While I have enjoyed Chanukah now for several years, only recently have I learned what a great historical event the holiday commemorates. It is a celebration of one of history's earliest recorded successful guerrilla wars of liberation. Not only did the Maccabean rebels take to the hills to fight for religious freedom; their rebellion was also a struggle for political self-determination against imperialist oppression.

Maybe it is because I am a political scientist--and not only that, but a passionate consumer and advocate of the ideals of Jefferson, Madison, Washington, and their freedom-fighting compatriots--that my more recent understanding of Chanukah is so appealing to me. In that regard, it is more significant that Chanukah follows that most American of holidays, Thanksgiving, than that it precedes (and sometimes, as in 2005, coincides with) Christmas. And, to take the relationship of Thanksgiving and Chanukah full circle, originally Chanukah was a delayed celebration of Sukkot, the eight-day celebration of the bountiful harvest, upon which Thanksgiving itself is presumably based.

Many guerrilla wars in our time have been fought in the name of liberation from imperialism and dictatorship. Far too many of them have produced even worse forms of political and religious repression ("Meet the new boss, same as the old boss"). The American Revolution itself was a genuinely radical expression of the freedom that the original celebrants of Thanksgiving sought in the New World. Yet too often, we, the descendants of our political ancestors--Jefferson, Madison, and Washington--have forgotten the lessons. We have elevated the ideology of our assumed rectitude as "freedom-loving" Americans and the virtual idol-worship of our Constitution to a secular religion. And in doing so, we have acquiesced in oppression committed in our own name at home and abroad. And, sadly, too many Jews here and in Israel acquiesce in acts of oppression committed in the Occupied Territories and recently in Lebanon in the name of the freedom and security of a State for the Jewish People.

Chanukah is thus a time to remember that we must never to take our political or religious freedom for granted, nor be blind to others' lack of such freedoms.
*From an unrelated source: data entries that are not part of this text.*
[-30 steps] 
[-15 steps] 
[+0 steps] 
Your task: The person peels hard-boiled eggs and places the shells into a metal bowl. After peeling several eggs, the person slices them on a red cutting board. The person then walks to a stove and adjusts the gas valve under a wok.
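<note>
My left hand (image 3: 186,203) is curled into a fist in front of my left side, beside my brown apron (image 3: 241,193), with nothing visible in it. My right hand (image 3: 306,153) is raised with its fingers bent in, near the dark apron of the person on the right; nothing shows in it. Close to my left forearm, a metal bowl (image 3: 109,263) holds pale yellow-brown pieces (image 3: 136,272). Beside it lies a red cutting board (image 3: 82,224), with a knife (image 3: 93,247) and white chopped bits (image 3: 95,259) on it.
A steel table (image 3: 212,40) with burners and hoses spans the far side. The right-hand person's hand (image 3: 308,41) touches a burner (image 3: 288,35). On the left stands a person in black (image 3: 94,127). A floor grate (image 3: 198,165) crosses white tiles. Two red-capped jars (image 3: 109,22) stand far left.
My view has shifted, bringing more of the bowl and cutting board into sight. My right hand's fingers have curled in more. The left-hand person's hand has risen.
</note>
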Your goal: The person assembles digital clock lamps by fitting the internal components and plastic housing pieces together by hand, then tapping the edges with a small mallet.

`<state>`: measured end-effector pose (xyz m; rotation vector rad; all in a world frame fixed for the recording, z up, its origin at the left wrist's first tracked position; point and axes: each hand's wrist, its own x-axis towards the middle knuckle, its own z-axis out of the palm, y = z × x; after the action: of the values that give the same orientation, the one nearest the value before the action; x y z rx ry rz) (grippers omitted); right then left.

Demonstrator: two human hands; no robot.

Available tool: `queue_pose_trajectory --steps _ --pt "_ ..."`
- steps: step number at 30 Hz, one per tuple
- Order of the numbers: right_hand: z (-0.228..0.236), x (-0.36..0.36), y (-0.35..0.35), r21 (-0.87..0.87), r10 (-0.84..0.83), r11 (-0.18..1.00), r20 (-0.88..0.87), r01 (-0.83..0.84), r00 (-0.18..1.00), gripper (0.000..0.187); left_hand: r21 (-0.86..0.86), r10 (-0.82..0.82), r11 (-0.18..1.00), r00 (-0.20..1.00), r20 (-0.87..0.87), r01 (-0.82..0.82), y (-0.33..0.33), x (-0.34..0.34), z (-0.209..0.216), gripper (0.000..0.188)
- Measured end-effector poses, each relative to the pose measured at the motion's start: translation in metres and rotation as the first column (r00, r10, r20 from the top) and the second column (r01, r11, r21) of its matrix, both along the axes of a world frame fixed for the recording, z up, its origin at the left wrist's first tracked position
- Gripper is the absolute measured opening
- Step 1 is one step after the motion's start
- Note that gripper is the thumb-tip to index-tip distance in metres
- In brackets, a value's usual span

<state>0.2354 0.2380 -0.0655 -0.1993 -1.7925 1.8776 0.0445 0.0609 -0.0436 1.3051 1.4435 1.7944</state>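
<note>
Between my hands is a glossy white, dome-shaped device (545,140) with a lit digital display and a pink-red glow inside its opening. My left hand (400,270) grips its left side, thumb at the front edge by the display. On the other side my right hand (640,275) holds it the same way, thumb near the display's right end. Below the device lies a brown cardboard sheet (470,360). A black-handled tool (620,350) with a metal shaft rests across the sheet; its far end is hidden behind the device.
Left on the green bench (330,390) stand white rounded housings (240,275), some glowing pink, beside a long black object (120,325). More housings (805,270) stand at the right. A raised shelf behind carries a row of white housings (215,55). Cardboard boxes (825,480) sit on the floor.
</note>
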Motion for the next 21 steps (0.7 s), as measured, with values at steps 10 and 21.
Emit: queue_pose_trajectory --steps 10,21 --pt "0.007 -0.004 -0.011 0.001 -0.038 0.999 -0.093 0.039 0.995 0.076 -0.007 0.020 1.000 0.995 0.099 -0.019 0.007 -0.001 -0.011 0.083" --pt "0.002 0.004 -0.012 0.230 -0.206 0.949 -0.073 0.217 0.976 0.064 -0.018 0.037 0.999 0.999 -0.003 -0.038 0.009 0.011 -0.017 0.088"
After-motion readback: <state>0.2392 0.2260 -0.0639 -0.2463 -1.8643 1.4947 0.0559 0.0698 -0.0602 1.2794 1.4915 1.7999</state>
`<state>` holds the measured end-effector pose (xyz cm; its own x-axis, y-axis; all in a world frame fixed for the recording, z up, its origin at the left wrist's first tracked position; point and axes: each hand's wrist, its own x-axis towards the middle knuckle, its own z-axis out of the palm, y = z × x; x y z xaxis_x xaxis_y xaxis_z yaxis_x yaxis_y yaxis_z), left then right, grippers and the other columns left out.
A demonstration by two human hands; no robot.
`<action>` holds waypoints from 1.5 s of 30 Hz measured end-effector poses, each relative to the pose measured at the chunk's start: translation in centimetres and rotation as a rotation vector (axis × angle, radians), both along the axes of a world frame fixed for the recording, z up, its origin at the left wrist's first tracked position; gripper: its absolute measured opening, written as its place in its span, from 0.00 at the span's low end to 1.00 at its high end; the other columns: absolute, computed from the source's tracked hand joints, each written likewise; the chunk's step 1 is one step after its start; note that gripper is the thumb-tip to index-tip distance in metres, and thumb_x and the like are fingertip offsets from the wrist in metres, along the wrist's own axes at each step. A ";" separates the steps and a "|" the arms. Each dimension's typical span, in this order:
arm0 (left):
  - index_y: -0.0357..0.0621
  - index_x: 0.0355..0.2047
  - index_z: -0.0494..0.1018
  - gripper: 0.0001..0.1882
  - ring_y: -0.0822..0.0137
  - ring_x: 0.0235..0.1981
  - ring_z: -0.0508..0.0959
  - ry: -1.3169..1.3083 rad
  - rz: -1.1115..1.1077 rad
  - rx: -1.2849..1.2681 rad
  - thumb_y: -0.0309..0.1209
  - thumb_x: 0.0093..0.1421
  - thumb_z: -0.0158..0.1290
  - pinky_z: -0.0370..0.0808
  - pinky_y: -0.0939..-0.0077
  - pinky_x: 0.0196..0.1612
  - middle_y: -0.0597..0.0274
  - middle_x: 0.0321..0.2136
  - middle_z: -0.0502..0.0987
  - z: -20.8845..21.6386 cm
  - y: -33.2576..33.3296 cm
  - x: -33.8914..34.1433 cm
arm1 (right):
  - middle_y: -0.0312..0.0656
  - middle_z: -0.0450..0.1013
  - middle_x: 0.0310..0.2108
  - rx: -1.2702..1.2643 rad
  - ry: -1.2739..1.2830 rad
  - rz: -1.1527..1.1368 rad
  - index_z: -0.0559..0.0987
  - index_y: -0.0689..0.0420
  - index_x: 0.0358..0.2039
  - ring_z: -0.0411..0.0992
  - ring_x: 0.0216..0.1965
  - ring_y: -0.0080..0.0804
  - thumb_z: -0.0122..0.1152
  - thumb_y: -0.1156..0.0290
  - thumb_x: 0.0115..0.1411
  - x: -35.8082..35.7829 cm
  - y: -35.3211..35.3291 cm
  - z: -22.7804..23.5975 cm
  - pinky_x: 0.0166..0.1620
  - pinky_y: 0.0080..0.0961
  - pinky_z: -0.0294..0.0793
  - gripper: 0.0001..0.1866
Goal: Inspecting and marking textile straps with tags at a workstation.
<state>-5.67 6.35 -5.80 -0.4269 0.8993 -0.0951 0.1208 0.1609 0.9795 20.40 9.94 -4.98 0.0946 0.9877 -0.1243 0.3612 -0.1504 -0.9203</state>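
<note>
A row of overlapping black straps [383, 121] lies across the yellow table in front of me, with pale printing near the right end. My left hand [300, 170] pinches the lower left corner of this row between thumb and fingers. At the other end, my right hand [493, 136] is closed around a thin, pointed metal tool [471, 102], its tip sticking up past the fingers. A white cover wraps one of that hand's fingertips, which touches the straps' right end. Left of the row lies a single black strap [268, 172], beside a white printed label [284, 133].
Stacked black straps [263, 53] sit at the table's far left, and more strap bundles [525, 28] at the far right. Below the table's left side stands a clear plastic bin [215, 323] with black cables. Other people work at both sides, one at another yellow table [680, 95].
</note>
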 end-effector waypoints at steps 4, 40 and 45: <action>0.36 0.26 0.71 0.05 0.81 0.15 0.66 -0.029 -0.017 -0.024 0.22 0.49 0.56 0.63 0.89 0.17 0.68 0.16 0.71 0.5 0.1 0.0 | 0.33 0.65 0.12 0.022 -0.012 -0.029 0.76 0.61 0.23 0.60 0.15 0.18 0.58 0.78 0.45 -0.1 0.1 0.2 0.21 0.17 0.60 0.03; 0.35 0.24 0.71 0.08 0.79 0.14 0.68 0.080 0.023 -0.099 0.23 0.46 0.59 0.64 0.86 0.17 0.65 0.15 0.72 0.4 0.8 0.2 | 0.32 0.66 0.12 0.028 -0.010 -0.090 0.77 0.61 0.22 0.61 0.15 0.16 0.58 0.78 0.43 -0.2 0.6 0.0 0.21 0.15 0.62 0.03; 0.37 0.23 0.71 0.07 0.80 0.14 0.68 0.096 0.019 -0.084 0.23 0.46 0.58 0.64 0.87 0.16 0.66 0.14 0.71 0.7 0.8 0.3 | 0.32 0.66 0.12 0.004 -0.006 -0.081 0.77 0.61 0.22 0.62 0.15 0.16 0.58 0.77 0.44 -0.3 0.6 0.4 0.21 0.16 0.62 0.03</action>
It is a perfect time not only to rejoice in the miracle of 25 Kislev, 165, B.C.E., and in the mystical beauty of the Festival of Lights, but also to remember that one of our mandates as Jews is Tikkun Olam--repairing the world. That spirit surely includes promoting liberation from oppression--most especially oppression committed in our name as Americans or as Jews--in any way that we can. Of course, the challenge is to find the worthy contemporary counterparts of the Maccabeean freedom fighters. Alas, that is the hard part.